Quantizing Models Post-training

Post-training model optimization is the process of applying special methods that transform a model into a more hardware-friendly representation, without retraining or fine-tuning it. The most widely-adopted method is 8-bit post-training quantization because it is:

  • easy-to-use

  • does not impact accuracy much

  • provides significant performance improvement

  • fits most hardware, since 8-bit computation is widely supported

8-bit integer quantization lowers the precision of weights and activations to 8 bits. This leads to almost 4x reduction in the model footprint and significant improvements in inference speed, mostly due to reduced throughput. The reduction is performed before the actual inference, when the model gets transformed into the quantized representation. The process does not require any training datasets or pipelines in the source DL framework.


Neural Network Compression Framework (NNCF) provides a post-training quantization API, available in Python, that aims at reusing the code for model training or validation that is usually available with the model in the source framework, such as PyTorch or TensroFlow. The NNCF API is cross-framework and currently supports: OpenVINO, PyTorch, TensorFlow 2.x, and ONNX. Post-training quantization for models in the OpenVINO IR format is the most mature in terms of supported methods and model coverage.
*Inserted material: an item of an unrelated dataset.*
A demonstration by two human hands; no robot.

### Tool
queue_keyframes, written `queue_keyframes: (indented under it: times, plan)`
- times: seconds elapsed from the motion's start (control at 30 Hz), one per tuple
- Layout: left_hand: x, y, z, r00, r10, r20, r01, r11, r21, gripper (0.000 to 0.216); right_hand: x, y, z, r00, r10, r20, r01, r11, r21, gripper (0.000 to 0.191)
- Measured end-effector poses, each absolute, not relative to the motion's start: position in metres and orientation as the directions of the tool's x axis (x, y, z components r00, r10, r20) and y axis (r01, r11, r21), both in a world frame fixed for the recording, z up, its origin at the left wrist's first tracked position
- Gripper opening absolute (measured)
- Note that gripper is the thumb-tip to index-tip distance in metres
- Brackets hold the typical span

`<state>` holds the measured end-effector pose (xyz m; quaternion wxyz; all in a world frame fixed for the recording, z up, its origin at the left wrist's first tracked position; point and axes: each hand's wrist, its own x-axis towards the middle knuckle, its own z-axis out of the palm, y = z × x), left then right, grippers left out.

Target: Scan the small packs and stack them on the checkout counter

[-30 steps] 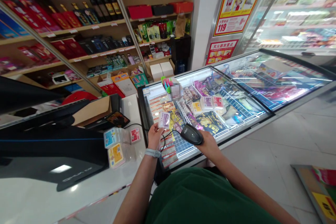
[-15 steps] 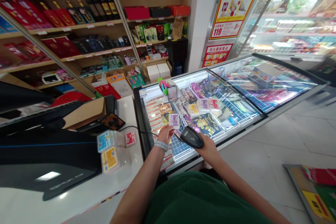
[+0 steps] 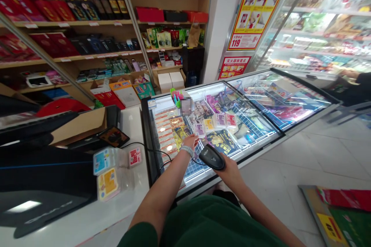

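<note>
My left hand (image 3: pixel 190 142), with a watch on its wrist, reaches over the glass-topped chest freezer (image 3: pixel 249 148). Its fingers are closed at the near edge of a small clear plastic tub with a purple label (image 3: pixel 199 129). Just beyond sit a yellow-label tub (image 3: pixel 209 124), another purple-label tub (image 3: pixel 220 119) and a red-label tub (image 3: pixel 231 120), side by side on the glass. My right hand (image 3: pixel 229 171) is wrapped round a black barcode scanner (image 3: pixel 212 157), its head pointing left over the freezer. A black cable (image 3: pixel 150 146) runs from the counter toward the scanner.
On the white counter (image 3: pixel 145 197) at left are stacked blue-label (image 3: pixel 102 161) and yellow-label tubs (image 3: pixel 108 183), a red-label tub (image 3: pixel 135 156), a phone-like screen (image 3: pixel 114 136) and a black monitor (image 3: pixel 43 185). Stocked shelves stand behind. A person's dark sleeve (image 3: pixel 363 81) shows at far right.
My left hand has moved the purple-label tub forward and right, up beside the row of tubs. The scanner stays in my right hand. The view has shifted slightly.
</note>
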<state>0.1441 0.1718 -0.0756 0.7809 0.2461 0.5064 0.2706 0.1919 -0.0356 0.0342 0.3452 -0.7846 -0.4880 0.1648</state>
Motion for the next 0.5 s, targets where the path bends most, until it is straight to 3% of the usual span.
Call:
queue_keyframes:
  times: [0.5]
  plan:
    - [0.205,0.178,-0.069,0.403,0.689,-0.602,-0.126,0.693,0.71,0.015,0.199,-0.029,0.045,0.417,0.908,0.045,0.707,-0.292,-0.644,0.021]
The NNCF API offers two main options to apply 8-bit post-training quantization:

  • Basic quantization - the simplest quantization flow that allows applying 8-bit integer quantization to the model. A representative calibration dataset is only needed in this case.

  • Quantization with accuracy control - the most advanced quantization flow that allows applying 8-bit quantization to the model with accuracy control. Calibration and validation datasets, and a validation function to calculate the accuracy metric are needed in this case.